_YOUR OBJECTIVE_
Copy out, from the data below, each line in which the word "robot" occurs.

Extracted data entries:
# # # # # # #

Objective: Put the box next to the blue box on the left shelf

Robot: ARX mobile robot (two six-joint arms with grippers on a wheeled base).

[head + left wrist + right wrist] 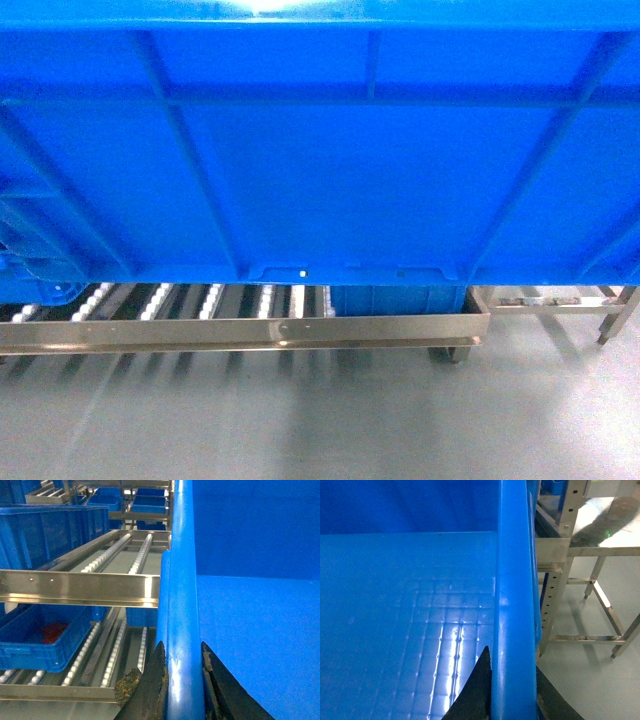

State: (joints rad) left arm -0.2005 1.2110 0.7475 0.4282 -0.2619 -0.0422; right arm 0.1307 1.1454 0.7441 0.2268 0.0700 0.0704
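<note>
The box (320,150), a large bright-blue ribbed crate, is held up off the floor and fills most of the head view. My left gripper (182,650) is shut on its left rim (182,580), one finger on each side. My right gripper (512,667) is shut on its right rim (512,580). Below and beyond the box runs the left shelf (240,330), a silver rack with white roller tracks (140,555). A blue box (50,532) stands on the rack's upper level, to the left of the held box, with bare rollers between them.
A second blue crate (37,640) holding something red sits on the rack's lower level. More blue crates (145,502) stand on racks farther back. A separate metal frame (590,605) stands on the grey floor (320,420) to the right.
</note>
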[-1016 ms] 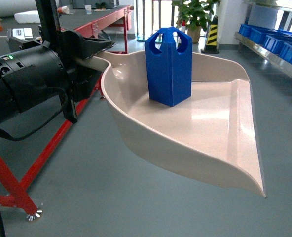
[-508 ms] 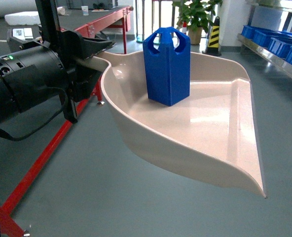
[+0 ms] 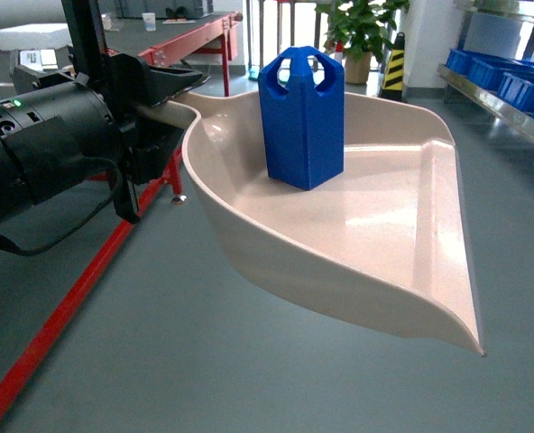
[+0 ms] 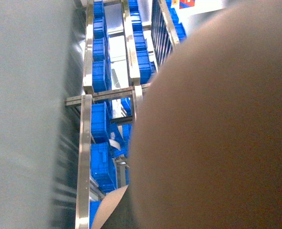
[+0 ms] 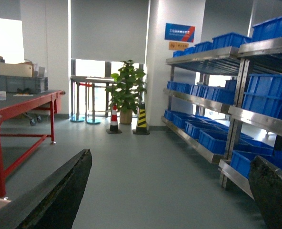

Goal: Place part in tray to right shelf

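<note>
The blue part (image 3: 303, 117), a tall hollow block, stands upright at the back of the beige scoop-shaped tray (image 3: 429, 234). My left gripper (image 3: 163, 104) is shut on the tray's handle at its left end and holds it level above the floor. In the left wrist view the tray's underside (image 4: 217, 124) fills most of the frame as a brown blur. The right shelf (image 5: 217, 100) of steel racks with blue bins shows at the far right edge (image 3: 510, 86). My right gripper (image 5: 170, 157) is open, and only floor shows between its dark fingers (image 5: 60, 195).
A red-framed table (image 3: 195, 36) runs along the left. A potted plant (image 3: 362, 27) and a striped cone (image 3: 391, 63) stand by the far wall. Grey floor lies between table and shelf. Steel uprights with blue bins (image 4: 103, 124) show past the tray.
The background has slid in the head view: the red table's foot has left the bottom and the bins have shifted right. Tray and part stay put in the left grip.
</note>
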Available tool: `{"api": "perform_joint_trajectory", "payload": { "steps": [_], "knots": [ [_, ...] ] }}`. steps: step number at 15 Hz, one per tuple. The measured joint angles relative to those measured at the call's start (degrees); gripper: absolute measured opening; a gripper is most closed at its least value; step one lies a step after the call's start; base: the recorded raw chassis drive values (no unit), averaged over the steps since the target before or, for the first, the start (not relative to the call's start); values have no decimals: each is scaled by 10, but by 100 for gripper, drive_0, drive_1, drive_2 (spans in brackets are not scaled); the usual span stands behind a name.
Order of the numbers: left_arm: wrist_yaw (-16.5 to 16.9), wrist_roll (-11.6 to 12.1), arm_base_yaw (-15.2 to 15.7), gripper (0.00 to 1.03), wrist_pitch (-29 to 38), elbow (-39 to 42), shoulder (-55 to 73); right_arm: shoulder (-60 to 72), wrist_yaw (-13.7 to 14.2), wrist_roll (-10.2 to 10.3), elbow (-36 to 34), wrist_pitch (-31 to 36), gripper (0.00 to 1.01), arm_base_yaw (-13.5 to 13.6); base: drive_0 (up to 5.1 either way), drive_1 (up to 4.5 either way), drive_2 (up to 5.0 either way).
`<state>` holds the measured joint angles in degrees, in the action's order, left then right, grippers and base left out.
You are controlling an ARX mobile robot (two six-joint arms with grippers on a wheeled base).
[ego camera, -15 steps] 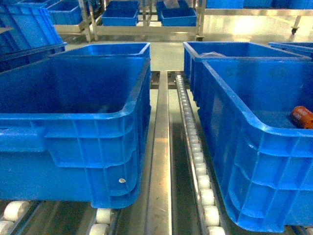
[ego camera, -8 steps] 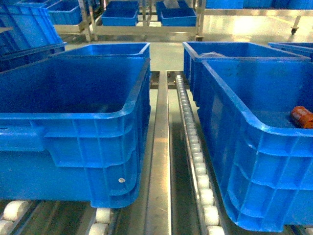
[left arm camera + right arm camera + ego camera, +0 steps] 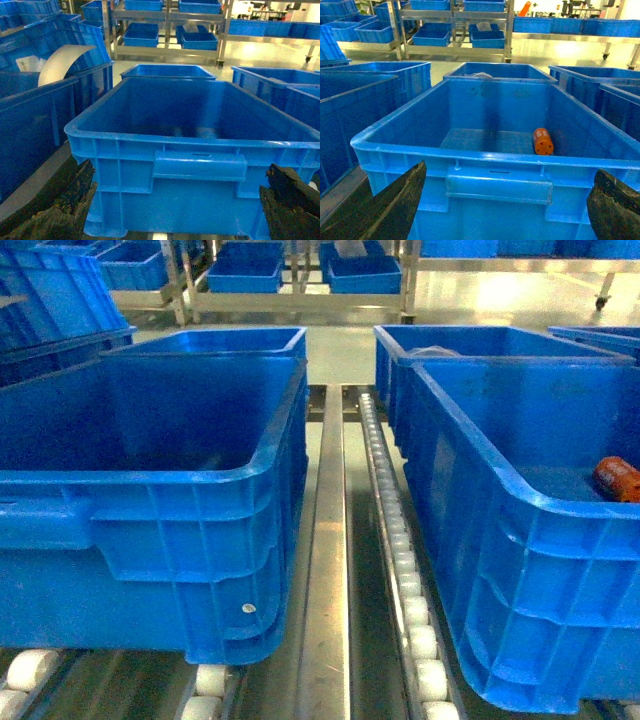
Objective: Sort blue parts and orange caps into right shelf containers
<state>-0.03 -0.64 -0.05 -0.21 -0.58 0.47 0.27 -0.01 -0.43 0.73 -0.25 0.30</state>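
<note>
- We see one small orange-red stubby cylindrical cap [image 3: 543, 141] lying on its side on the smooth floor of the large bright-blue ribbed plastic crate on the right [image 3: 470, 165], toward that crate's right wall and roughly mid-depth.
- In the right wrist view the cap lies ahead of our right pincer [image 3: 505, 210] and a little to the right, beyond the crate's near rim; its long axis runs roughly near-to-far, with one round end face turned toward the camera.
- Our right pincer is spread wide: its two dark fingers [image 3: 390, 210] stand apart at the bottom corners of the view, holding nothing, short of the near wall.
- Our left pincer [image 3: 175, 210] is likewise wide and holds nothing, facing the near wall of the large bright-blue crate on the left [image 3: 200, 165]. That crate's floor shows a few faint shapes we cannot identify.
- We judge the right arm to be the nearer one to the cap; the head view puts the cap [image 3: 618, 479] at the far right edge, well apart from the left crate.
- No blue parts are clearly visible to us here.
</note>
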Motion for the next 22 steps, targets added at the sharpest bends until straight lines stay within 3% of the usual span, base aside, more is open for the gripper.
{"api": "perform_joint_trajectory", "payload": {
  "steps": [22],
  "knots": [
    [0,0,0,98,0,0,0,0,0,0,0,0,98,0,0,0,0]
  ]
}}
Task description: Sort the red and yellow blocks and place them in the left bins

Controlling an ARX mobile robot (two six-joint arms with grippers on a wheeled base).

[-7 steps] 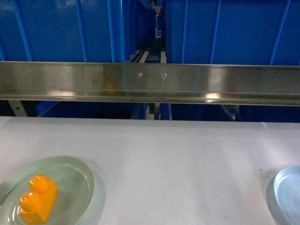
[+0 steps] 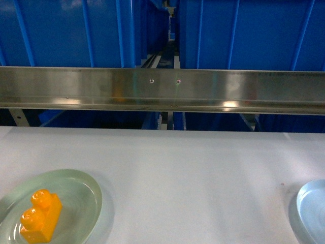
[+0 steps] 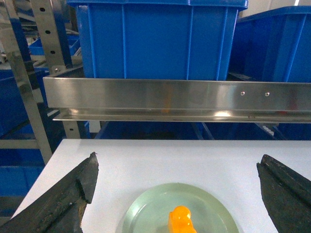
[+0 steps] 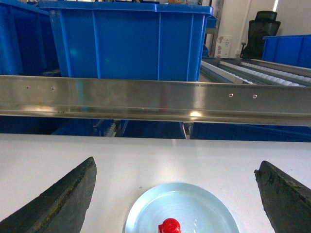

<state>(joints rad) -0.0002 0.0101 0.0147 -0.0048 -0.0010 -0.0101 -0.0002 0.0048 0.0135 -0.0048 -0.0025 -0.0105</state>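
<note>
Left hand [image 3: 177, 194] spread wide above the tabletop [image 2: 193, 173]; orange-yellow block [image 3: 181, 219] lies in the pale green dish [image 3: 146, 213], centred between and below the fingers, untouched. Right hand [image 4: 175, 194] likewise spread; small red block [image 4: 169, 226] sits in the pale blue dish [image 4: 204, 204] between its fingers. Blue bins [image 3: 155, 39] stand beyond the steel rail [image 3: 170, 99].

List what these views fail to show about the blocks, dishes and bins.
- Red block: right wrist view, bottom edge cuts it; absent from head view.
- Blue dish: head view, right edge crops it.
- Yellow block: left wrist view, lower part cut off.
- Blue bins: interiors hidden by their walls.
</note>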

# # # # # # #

_SOLUTION TO THIS EXERCISE_
Robot: ARX mobile robot (two six-joint arms with grippers on a wheeled base).
You are controlling an ARX mobile robot (two six-joint arms with grippers on a wheeled base).
Controlling an ARX mobile robot (two six-joint arms with grippers on a wheeled base).

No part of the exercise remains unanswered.